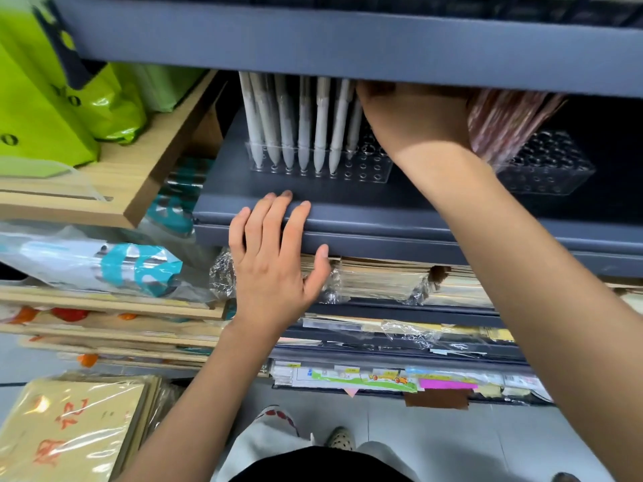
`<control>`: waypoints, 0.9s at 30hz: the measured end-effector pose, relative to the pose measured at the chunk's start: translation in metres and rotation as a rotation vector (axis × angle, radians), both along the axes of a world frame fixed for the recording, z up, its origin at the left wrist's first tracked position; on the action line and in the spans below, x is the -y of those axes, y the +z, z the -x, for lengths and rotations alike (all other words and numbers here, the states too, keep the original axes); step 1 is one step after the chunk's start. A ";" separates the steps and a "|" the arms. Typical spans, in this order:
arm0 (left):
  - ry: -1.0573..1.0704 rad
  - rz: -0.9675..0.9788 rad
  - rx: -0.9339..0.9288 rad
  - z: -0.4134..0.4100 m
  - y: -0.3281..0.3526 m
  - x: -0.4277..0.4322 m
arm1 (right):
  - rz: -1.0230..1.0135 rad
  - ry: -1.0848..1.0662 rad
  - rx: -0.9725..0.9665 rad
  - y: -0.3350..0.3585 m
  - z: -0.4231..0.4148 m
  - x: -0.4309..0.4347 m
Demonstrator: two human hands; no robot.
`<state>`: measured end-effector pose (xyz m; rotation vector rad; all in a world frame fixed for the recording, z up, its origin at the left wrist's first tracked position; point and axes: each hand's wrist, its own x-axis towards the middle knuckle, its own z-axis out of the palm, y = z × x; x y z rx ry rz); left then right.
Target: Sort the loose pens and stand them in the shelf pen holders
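Observation:
Several white pens (pixel 302 123) stand upright in a clear plastic holder (pixel 368 167) with round holes on the dark grey shelf (pixel 382 217). My right hand (pixel 410 116) reaches deep into the shelf just right of those pens; its fingers are hidden under the upper shelf board (pixel 348 43), so what it holds is unclear. A bunch of pinkish-red pens (pixel 501 123) leans over a second clear holder (pixel 549 165) to the right of my wrist. My left hand (pixel 275 259) rests flat with straight fingers on the shelf's front edge.
Green bags (pixel 52 109) sit on a wooden shelf (pixel 114 189) at the left. Plastic-wrapped paper stacks (pixel 382 280) fill the lower dark shelves. Wrapped envelopes (pixel 69 429) lie at bottom left. Grey floor and my feet (pixel 341 438) are below.

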<state>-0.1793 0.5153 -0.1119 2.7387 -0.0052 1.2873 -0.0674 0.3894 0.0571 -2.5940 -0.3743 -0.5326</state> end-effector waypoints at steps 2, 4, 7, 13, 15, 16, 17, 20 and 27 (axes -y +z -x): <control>-0.013 -0.005 -0.014 0.001 0.001 -0.002 | 0.065 -0.032 0.043 -0.001 0.003 0.000; -0.028 -0.010 -0.037 0.003 0.002 -0.004 | 0.107 -0.072 0.053 0.000 0.004 -0.001; -0.056 0.005 -0.096 0.009 0.008 -0.006 | 0.047 -0.110 -0.033 0.001 0.003 0.002; -0.235 0.260 -0.291 0.026 0.037 -0.009 | -0.100 -0.117 -0.080 -0.006 0.031 0.018; -0.340 0.458 -0.344 0.034 0.051 -0.013 | -0.334 -0.072 -0.089 -0.005 0.047 0.025; -0.391 0.581 -0.364 0.038 0.058 -0.016 | -0.462 -0.053 -0.068 -0.005 0.057 0.031; -0.444 0.710 -0.376 0.042 0.064 -0.019 | -0.533 -0.038 -0.058 -0.007 0.069 0.036; -0.616 0.970 -0.349 0.061 0.078 -0.026 | -0.679 -0.047 -0.136 -0.030 0.118 0.059; -0.753 1.328 -0.857 0.103 -0.011 -0.028 | -1.012 -0.566 -0.600 -0.178 0.261 0.122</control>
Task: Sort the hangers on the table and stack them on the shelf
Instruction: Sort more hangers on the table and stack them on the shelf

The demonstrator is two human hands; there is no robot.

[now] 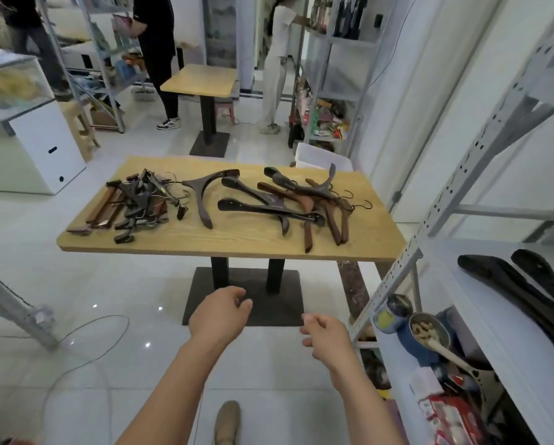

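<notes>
A wooden table (230, 242) stands ahead of me. At its left lies a tangled pile of clip hangers (134, 203) with flat wooden bars. In the middle lies one wide dark-brown hanger (205, 194). To the right several wide wooden hangers (301, 203), dark and reddish brown, lie crossed over each other. Two black hangers (526, 284) rest on the white shelf (481, 319) at my right. My left hand (219, 313) and my right hand (327, 335) hover low in front of the table, both empty with fingers loosely curled.
The grey shelf upright (407, 271) stands between the table and the shelf board. Cans and a spoon (429, 335) sit on the lower shelf. A cable (86, 348) lies on the floor at left. A second table (202, 80) and two people stand farther back.
</notes>
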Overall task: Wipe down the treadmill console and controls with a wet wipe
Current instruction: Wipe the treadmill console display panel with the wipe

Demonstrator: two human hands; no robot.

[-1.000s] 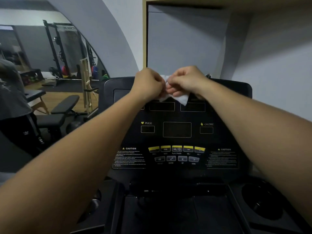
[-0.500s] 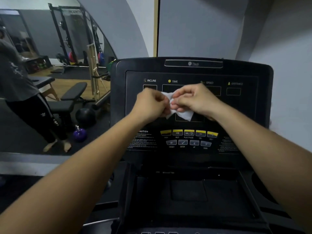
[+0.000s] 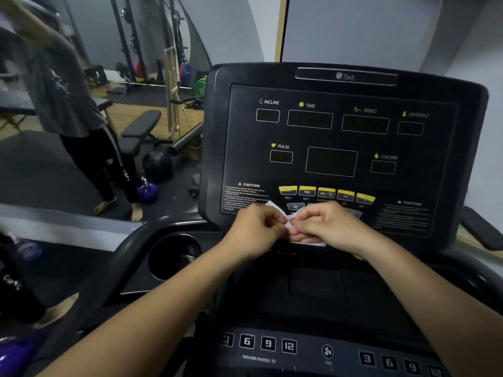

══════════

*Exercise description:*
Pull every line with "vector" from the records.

*Output for this exercise:*
`<control>`: waypoints, 0.9s at 30hz: the measured end-effector pose, relative to the pose measured at the chunk's start: translation in metres and rotation as a rotation vector (axis × angle, radians), both along the axes of a world frame fixed for the recording, z up, its origin at the left wrist's first tracked position; on the action line and in the spans below, x is the -y of those axes, y the +z, z the -x, for lengths and rotations alike (all other words and numbers here, the states too, keep the original axes); step 1 is one step after the chunk's start. A ";" separates the steps and a "|" the arms. Typical spans, in this order:
`<state>`: measured end-effector pose (xyz m; rotation vector rad; all in a world frame fixed for the recording, z up, its origin at the left wrist's first tracked position; point and axes: each hand's wrist, its own x-axis towards the middle knuckle, its own z-axis out of the palm, y = z × x; x y z rx ry rz); left then right.

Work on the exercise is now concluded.